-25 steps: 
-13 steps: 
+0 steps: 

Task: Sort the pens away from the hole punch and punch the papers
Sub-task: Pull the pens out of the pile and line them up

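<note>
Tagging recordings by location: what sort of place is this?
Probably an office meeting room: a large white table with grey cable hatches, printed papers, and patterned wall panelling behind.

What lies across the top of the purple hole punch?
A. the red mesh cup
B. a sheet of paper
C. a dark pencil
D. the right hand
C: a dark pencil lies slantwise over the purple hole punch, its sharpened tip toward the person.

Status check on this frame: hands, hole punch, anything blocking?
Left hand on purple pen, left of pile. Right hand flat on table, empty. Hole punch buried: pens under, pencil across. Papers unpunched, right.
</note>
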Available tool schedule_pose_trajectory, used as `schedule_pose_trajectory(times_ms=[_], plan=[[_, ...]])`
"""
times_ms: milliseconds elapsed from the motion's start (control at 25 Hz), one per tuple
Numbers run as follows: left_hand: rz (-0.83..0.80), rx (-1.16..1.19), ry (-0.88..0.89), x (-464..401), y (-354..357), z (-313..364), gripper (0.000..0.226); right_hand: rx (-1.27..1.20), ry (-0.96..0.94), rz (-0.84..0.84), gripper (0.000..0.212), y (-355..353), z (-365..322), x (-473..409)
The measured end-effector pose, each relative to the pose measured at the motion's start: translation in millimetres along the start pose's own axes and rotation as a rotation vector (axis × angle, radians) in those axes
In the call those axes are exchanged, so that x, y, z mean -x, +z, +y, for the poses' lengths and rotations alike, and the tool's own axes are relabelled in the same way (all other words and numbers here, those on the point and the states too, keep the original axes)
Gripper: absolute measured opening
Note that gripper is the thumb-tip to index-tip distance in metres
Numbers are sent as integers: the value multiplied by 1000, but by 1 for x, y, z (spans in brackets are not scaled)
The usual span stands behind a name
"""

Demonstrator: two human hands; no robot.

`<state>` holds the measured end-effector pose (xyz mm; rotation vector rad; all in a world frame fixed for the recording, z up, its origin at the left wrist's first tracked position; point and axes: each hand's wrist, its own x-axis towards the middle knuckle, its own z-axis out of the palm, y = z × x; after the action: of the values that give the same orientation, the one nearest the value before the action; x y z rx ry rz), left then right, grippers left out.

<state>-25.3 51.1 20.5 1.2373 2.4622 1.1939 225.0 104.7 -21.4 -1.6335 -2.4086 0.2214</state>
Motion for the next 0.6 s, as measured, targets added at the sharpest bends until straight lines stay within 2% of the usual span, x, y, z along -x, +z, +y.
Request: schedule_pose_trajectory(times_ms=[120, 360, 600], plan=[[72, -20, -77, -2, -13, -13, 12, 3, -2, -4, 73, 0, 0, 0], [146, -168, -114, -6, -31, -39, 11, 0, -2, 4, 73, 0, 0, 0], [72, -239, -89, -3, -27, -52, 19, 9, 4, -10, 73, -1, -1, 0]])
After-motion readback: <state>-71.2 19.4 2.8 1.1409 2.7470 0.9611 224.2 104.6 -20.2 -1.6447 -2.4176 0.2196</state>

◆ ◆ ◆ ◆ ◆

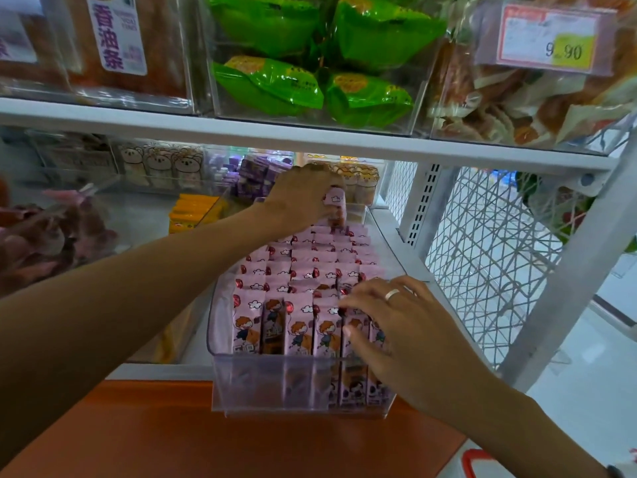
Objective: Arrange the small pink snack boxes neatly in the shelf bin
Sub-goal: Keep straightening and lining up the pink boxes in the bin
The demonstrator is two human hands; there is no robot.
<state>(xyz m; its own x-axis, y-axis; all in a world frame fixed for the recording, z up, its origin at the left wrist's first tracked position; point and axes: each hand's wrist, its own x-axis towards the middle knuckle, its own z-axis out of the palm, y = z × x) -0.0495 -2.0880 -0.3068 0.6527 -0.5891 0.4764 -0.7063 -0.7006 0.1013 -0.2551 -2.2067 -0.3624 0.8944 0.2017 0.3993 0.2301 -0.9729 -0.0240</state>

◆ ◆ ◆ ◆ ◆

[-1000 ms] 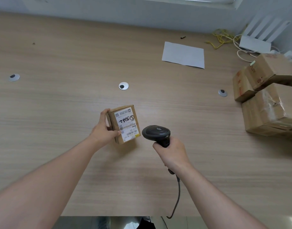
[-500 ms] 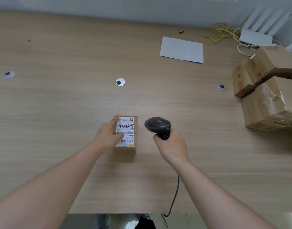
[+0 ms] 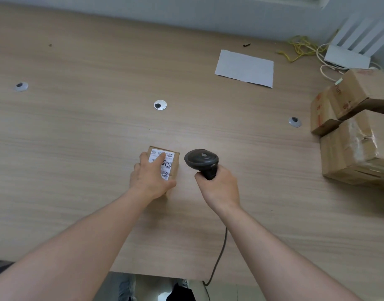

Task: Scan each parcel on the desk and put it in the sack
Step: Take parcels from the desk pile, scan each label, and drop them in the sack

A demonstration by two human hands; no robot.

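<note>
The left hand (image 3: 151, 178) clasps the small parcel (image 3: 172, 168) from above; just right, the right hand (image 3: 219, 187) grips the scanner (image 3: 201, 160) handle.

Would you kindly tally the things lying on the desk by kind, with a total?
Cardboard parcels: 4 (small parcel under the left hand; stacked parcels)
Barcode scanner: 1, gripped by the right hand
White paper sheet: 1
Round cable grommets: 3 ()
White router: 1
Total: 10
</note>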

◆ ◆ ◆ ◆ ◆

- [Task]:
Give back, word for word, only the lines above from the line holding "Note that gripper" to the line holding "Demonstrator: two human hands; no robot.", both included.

- [Final answer]:
Note that gripper is the thumb-tip to index-tip distance in metres
Numbers are sent as integers: the value multiplied by 1000, but by 1 for x, y, z (spans in brackets are not scaled)
The usual span stands behind a name
"""

Demonstrator: two human hands; no robot.

This exercise is now done.